Unemployment in the eurozone is expected to remain at its record high of 12.2 per cent this and next year, dropping to 11.8 per cent in 2015.
Scottish Labour MEP David Martin said austerity programmes across Europe were to blame for the lack of progress in tackling unemployment. Mr Martin added: “We have had four or five years of little investment, which has not been enough to feed the recovery.
“At the same time we have austerity policies, which mean that the worst of the public sector job cuts are yet to come. So economies have been squeezed from both sides and it is no surprise that we have a little bit of growth and not much in terms of employment.”
SNP MEP Alyn Smith said: “Today’s numbers show it is clear the European economies are still a long way from a clean bill of health, and more worrying still is that even this peely-wally growth seems to be increasingly jobless.
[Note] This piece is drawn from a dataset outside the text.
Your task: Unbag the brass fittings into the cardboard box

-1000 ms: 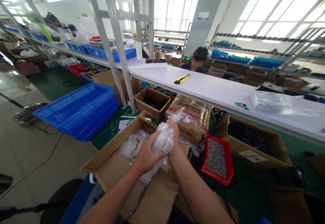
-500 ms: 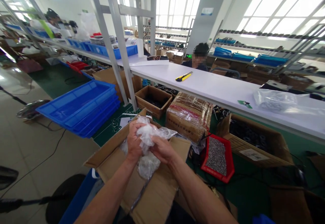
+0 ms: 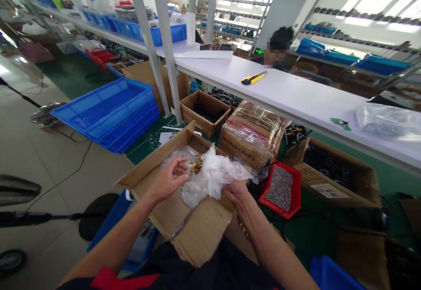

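A crumpled clear plastic bag [image 3: 212, 173] lies in an open cardboard box [image 3: 144, 162] in front of me. Small brass-coloured parts [image 3: 196, 166] show at the bag's left side. My left hand [image 3: 169, 179] is beside those parts, its fingers loosely curled and apart, with nothing in them. At the bag's right edge, my right hand [image 3: 236, 192] is closed on the plastic; its fingertips are partly hidden by the bag.
Stacked blue trays [image 3: 108, 110] stand left. A wrapped carton [image 3: 251, 134], a red bin of small metal parts [image 3: 279, 189] and a box of black parts [image 3: 335, 176] are on the right. A yellow utility knife [image 3: 254, 78] lies on the white bench [image 3: 296, 94]; a person sits behind it.
My hands were together, bunching the bag. Now they are apart: the left has let go and moved left, the right has moved right, and the bag is spread with brass-coloured parts showing.
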Motion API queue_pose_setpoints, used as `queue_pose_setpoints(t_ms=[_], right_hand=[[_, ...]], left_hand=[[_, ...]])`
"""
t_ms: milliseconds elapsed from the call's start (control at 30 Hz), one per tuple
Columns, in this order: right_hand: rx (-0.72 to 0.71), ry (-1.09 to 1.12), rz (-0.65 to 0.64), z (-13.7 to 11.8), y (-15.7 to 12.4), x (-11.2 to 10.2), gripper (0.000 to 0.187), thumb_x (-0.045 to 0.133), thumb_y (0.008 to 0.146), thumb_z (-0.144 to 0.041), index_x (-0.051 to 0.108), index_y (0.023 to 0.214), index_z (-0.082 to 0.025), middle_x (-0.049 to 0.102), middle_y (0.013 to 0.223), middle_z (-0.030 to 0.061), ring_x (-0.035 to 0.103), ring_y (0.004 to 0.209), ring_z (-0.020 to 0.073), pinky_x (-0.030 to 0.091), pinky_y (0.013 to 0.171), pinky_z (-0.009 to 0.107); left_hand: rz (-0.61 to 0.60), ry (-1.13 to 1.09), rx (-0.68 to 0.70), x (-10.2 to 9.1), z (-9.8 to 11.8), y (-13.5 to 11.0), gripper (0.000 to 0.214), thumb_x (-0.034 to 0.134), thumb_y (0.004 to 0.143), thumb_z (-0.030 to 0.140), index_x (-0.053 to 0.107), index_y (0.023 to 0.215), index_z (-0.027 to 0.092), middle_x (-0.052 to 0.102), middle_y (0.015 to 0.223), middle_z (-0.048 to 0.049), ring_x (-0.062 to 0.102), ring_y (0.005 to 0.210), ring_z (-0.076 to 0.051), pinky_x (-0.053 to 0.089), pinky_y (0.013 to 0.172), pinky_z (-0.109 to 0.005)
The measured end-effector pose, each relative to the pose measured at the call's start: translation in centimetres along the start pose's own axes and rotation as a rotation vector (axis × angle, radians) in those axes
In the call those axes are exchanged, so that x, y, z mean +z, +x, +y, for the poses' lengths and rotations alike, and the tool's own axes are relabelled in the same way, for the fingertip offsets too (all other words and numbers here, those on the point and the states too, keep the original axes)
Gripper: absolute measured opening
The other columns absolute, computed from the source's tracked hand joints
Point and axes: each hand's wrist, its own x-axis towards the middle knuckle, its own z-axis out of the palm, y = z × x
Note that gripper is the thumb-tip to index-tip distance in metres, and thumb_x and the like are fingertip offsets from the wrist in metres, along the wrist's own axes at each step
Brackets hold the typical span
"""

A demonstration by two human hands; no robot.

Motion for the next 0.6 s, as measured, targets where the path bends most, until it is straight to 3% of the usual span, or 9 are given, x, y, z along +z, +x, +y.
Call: queue_pose_setpoints(t_ms=[67, 133, 200, 267, 367, 467, 533, 600], right_hand=[[0.080, -0.003, -0.034, -0.1, -1.4, -1.3, 0.046, 0.083, 0.054, -0.041, 0.063, 0.090, -0.021, 0.066, 0.084, 0.0040, 0.058, 0.070, 0.0176, 0.051, 0.068, 0.032], [0.169, -0.052, -0.120, -0.1, -2.9, -1.9, 0.047, 0.082, 0.056, -0.041, 0.065, 0.095, -0.021, 0.067, 0.098, 0.0071, 0.060, 0.075, 0.0187, 0.051, 0.069, 0.032], [0.213, -0.178, -0.241, -0.1, -4.1, -1.8, 0.042, 0.080, 0.060, -0.040, 0.066, 0.094, -0.020, 0.061, 0.119, 0.0100, 0.062, 0.090, 0.0217, 0.050, 0.076, 0.034], [0.193, -0.383, -0.331, 0.0, -4.6, -1.3, 0.033, 0.078, 0.064, -0.039, 0.068, 0.086, -0.017, 0.054, 0.131, 0.0116, 0.054, 0.114, 0.0268, 0.045, 0.092, 0.037], [0.119, -0.657, -0.286, 0.2, -4.4, -0.7, 0.025, 0.075, 0.067, -0.039, 0.068, 0.078, -0.017, 0.058, 0.124, 0.0129, 0.035, 0.134, 0.0282, 0.032, 0.106, 0.040], [0.045, -0.716, -0.201, 0.7, -3.9, -0.7, 0.021, 0.072, 0.070, -0.037, 0.068, 0.076, -0.018, 0.061, 0.113, 0.0114, 0.043, 0.126, 0.0266, 0.034, 0.103, 0.038], [-0.004, -0.699, -0.192, 1.3, -3.6, -1.0, 0.020, 0.071, 0.070, -0.035, 0.066, 0.073, -0.016, 0.062, 0.101, 0.0091, 0.054, 0.106, 0.0231, 0.041, 0.092, 0.034], [0.013, -0.641, -0.146, 2.1, -3.4, -1.4, 0.021, 0.071, 0.069, -0.034, 0.063, 0.069, -0.015, 0.061, 0.083, 0.0050, 0.056, 0.080, 0.0170, 0.045, 0.074, 0.028]], left_hand=[[-0.003, 0.278, -0.138, 1.0, -2.2, -1.3, 0.047, 0.064, 0.073, 0.038, 0.055, 0.115, 0.018, 0.063, 0.093, -0.0074, 0.059, 0.081, -0.022, 0.044, 0.077, -0.034], [-0.020, 0.440, -0.168, 2.4, -3.8, -2.1, 0.033, 0.063, 0.073, 0.035, 0.061, 0.102, 0.020, 0.064, 0.087, -0.0055, 0.058, 0.079, -0.021, 0.041, 0.074, -0.033], [0.031, 0.402, -0.187, 3.7, -4.6, -2.3, 0.018, 0.056, 0.078, 0.033, 0.063, 0.088, 0.019, 0.064, 0.082, -0.0040, 0.058, 0.076, -0.020, 0.039, 0.071, -0.030], [0.123, 0.266, -0.224, 4.7, -4.6, -1.7, 0.019, 0.049, 0.082, 0.033, 0.060, 0.076, 0.018, 0.061, 0.072, -0.0020, 0.056, 0.070, -0.017, 0.038, 0.066, -0.028], [0.208, 0.065, -0.216, 5.8, -3.8, -0.7, 0.020, 0.050, 0.081, 0.035, 0.056, 0.072, 0.018, 0.057, 0.066, 0.0007, 0.052, 0.064, -0.016, 0.036, 0.061, -0.026], [0.220, -0.125, -0.205, 6.6, -3.1, -0.1, 0.021, 0.056, 0.079, 0.038, 0.057, 0.074, 0.017, 0.059, 0.067, 0.0010, 0.052, 0.064, -0.015, 0.038, 0.060, -0.024], [0.215, -0.231, -0.216, 7.2, -2.8, -0.1, 0.022, 0.058, 0.078, 0.039, 0.059, 0.075, 0.017, 0.059, 0.067, 0.0009, 0.052, 0.063, -0.014, 0.038, 0.059, -0.023], [0.191, -0.318, -0.235, 7.7, -2.4, -0.1, 0.023, 0.060, 0.076, 0.039, 0.059, 0.074, 0.016, 0.059, 0.067, 0.0010, 0.051, 0.062, -0.013, 0.038, 0.058, -0.023]])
They also make clear that we in these islands are in no way immune from the ‘eurozone crisis’ and have a lot to do.
“It is all the more important that government in all places do all they can to accelerate real growth exactly as the Scottish government has been doing – making payments fast, prioritising youth guarantees and pushing through infrastructure projects.”
Bad budget reporting
The European Union’s auditor said yesterday that bad budget reporting has increased further, resulting in several billions of euros in irregular spending of EU funds by the 27 member states and the executive commission.
Each member of the EU contributes about 1 per cent of its gross domestic product to the EU budget, which is then invested across Europe on various projects to bolster the economy. The European Court of Auditors (ECA) said that about 4.8 per cent of the EU’s €129 billion (£108bn) 2012 budget was wrongly approved for projects. That is up from 3.9 per cent the previous year and 3.7 per cent in 2010.
ECA president Vitor Caldeira called on EU authorities to make sure irregular spending is cut down in the future and more is done to recover such funds.